Modelling thermomechanical ice deformation using a GPU-based implicit pseudo-transient method (FastICE v1.0)

Abstract. Accurate predictions of future sea level rise require numerical models that capture the complex thermomechanical feedbacks in rapidly deforming ice. Shear margins, grounding zones and the basal sliding interface are locations of particular interest where the stress-field is complex and fundamentally three-dimensional. These transition zones are prone to thermomechanical localisation, which can be captured numerically only with high temporal and spatial resolution. Thus, better understanding the coupled physical processes that govern these boundaries of localised strain necessitates a non-linear, full Stokes model that affords high resolution and scales well in three dimensions. This paper’s goal is to contribute to the growing toolbox for modelling thermomechanical deformation in ice by levering GPU accelerators’ parallel scalability.
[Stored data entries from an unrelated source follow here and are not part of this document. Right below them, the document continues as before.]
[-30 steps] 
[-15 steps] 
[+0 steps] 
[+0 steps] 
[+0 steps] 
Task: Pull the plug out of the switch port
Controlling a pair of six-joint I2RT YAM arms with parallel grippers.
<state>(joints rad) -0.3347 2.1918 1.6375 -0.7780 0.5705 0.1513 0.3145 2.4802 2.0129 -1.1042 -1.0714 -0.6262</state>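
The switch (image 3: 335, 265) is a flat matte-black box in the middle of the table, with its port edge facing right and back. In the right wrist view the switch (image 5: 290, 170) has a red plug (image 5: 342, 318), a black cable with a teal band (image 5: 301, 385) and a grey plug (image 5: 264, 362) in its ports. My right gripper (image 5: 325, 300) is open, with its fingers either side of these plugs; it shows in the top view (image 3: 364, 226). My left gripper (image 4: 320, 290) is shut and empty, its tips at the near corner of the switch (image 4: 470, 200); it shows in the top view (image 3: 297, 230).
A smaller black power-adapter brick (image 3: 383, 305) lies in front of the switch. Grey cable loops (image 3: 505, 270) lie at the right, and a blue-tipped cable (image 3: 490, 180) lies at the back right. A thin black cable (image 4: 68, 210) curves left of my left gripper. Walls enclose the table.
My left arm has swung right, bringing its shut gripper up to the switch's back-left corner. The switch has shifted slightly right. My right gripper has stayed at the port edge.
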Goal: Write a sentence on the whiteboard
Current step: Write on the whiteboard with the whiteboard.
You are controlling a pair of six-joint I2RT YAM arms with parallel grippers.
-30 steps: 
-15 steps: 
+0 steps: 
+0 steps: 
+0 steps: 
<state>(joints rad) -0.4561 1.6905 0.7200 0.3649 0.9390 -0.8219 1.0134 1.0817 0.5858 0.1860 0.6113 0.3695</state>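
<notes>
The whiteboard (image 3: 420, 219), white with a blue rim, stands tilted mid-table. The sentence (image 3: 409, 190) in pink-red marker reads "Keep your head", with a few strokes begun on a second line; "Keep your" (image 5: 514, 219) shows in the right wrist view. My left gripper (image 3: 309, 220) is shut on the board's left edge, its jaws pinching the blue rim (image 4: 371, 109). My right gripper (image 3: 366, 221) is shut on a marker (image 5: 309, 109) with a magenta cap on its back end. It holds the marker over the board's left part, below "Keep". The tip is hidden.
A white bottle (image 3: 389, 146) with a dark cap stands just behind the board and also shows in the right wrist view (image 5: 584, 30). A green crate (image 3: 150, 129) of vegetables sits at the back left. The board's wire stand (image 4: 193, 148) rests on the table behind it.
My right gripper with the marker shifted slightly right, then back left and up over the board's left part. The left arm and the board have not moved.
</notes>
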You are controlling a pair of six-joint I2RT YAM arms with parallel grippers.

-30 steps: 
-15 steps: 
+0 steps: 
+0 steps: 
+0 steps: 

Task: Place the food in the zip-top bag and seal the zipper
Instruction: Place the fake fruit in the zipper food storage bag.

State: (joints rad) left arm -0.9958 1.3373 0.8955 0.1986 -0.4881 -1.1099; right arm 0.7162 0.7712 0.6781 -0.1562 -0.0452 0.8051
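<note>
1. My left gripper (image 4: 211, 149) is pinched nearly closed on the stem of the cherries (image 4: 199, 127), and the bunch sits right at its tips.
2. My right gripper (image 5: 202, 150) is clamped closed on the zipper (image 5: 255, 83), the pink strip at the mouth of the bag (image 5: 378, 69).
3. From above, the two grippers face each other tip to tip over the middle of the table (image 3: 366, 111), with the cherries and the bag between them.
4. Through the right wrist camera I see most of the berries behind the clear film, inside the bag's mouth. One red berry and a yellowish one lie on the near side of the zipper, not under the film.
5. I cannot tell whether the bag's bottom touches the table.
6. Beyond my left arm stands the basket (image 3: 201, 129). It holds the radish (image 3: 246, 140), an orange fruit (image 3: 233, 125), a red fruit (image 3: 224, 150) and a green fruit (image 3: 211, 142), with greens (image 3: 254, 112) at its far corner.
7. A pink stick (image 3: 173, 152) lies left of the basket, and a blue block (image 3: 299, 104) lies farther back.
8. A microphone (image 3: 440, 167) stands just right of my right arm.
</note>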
We propose a numerical model that relies on pseudo-transient iterations to solve the implicit thermomechanical coupling between ice motion and temperature involving shear-heating and a temperature-dependant ice viscosity. Our method is based on the finite-difference discretisation, and we implement the pseudo-time integration in a matrix-free way. We benchmark the mechanical Stokes solver against the finite-element code Elmer/Ice and report good agreement among the results. We showcase a parallel version of the solver to run on GPU-accelerated distributed memory machines, reaching a parallel efficiency of 93 %. We show that our model is particularly useful for improving our process-based understanding of flow localisation in the complex transition zones bounding rapidly moving ice.